- Problem
Here you must reproduce each line of the data exactly.

§

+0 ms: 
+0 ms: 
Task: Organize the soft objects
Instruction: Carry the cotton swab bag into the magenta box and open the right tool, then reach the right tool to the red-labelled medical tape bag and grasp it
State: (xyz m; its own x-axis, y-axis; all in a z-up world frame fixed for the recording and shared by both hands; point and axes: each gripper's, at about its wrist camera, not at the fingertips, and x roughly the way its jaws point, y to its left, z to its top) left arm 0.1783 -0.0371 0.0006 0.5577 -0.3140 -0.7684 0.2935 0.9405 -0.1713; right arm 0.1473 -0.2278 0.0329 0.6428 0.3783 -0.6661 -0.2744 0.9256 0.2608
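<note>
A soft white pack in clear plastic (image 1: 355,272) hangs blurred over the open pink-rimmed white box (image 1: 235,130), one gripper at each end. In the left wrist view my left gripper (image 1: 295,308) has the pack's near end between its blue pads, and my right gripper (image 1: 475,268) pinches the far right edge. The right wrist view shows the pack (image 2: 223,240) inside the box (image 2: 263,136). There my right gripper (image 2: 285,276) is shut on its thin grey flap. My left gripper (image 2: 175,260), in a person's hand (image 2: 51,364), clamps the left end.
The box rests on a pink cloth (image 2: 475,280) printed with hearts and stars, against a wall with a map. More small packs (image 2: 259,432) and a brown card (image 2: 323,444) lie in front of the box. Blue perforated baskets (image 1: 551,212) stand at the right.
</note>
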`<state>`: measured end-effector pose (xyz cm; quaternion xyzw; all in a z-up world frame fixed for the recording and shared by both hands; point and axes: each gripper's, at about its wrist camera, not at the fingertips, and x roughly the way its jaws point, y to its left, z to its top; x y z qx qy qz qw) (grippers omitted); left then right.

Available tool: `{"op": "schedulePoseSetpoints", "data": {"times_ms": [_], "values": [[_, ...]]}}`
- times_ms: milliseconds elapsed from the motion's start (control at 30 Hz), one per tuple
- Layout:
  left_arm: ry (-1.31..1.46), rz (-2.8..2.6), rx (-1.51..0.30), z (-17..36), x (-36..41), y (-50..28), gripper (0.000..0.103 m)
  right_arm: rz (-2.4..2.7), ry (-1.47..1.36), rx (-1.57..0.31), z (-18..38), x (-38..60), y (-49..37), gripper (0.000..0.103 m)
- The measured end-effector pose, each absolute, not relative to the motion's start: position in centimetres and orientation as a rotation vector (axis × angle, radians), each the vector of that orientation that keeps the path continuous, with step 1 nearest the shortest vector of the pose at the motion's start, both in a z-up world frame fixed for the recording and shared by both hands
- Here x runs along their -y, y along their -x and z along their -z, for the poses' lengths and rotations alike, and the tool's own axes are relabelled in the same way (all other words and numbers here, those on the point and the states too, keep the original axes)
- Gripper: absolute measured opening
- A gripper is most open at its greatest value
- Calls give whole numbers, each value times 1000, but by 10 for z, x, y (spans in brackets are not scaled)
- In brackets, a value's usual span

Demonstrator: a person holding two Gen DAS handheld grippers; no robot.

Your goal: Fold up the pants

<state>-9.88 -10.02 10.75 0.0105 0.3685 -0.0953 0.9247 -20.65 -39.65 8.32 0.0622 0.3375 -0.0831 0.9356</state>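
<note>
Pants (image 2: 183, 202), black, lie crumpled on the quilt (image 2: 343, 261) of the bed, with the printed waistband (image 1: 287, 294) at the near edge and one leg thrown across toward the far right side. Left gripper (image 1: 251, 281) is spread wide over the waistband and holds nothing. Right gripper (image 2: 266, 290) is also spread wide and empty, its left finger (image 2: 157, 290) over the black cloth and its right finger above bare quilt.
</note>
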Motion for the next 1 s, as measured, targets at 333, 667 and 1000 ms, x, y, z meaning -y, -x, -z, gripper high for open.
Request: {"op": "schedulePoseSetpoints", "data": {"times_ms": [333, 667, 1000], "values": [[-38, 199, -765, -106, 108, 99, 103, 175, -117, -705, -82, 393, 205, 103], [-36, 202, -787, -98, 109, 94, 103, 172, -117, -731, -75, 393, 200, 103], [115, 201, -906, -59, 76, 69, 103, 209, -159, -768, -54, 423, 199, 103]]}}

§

- Answer space
+0 ms: 
+0 ms: 
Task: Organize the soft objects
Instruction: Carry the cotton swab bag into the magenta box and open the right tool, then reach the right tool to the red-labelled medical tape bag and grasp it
State: (xyz m; its own x-axis, y-axis; all in a z-up world frame fixed for the recording and shared by both hands; point and axes: each gripper's, at about its wrist camera, not at the fingertips, and x roughly the way its jaws point, y to its left, z to its top) left arm 0.1783 -0.0371 0.0006 0.5577 -0.3140 -0.7684 0.2935 0.9405 -0.1713; right arm 0.1473 -0.2278 0.0329 0.6428 0.3783 -0.6661 -0.2744 0.9256 0.2608
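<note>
A soft white pack in clear plastic (image 1: 355,272) hangs blurred over the open pink-rimmed white box (image 1: 235,130), one gripper at each end. In the left wrist view my left gripper (image 1: 295,308) has the pack's near end between its blue pads, and my right gripper (image 1: 475,268) pinches the far right edge. The right wrist view shows the pack (image 2: 223,240) inside the box (image 2: 263,136). There my right gripper (image 2: 285,276) is shut on its thin grey flap. My left gripper (image 2: 175,260), in a person's hand (image 2: 51,364), clamps the left end.
The box rests on a pink cloth (image 2: 475,280) printed with hearts and stars, against a wall with a map. More small packs (image 2: 259,432) and a brown card (image 2: 323,444) lie in front of the box. Blue perforated baskets (image 1: 551,212) stand at the right.
</note>
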`<state>`: measured end-effector pose (xyz cm; quaternion xyzw; all in a z-up world frame fixed for the recording and shared by both hands; point and axes: each gripper's, at about its wrist camera, not at the fingertips, and x roughly the way its jaws point, y to its left, z to its top; x y z qx qy qz qw) (grippers omitted); left then right.

Available tool: `{"op": "schedulePoseSetpoints", "data": {"times_ms": [_], "values": [[_, ...]]}}`
- times_ms: milliseconds elapsed from the motion's start (control at 30 Hz), one per tuple
- Layout:
  left_arm: ry (-1.31..1.46), rz (-2.8..2.6), rx (-1.51..0.30), z (-17..36), x (-36..41), y (-50..28), gripper (0.000..0.103 m)
  right_arm: rz (-2.4..2.7), ry (-1.47..1.36), rx (-1.57..0.31), z (-18..38), x (-38..60), y (-49..37), gripper (0.000..0.103 m)
- The measured end-effector pose, each absolute, not relative to the motion's start: position in centimetres and orientation as a rotation vector (axis × angle, radians), each the vector of that orientation that keeps the path continuous, with step 1 nearest the shortest vector of the pose at the motion's start, both in a z-up world frame fixed for the recording and shared by both hands
- Here x runs along their -y, y along their -x and z along their -z, for the poses' lengths and rotations alike, and the tool's own axes are relabelled in the same way (all other words and numbers here, those on the point and the states too, keep the original axes)
- Gripper: absolute measured opening
- A gripper is most open at its greatest value
- Calls give whole numbers, each value times 1000, but by 10 for z, x, y (spans in brackets are not scaled)
- In brackets, a value's usual span

Demonstrator: a person holding two Gen DAS handheld grippers; no robot.

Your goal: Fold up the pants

<state>-9.88 -10.02 10.75 0.0105 0.3685 -0.0953 0.9247 -20.65 -39.65 8.32 0.0622 0.3375 -0.0831 0.9356</state>
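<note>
Pants (image 2: 183, 202), black, lie crumpled on the quilt (image 2: 343, 261) of the bed, with the printed waistband (image 1: 287, 294) at the near edge and one leg thrown across toward the far right side. Left gripper (image 1: 251, 281) is spread wide over the waistband and holds nothing. Right gripper (image 2: 266, 290) is also spread wide and empty, its left finger (image 2: 157, 290) over the black cloth and its right finger above bare quilt.
</note>
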Motion for the next 1 s, as measured, targets at 333, 667 and 1000 ms, x, y, z meaning -y, -x, -z, gripper high for open.
Request: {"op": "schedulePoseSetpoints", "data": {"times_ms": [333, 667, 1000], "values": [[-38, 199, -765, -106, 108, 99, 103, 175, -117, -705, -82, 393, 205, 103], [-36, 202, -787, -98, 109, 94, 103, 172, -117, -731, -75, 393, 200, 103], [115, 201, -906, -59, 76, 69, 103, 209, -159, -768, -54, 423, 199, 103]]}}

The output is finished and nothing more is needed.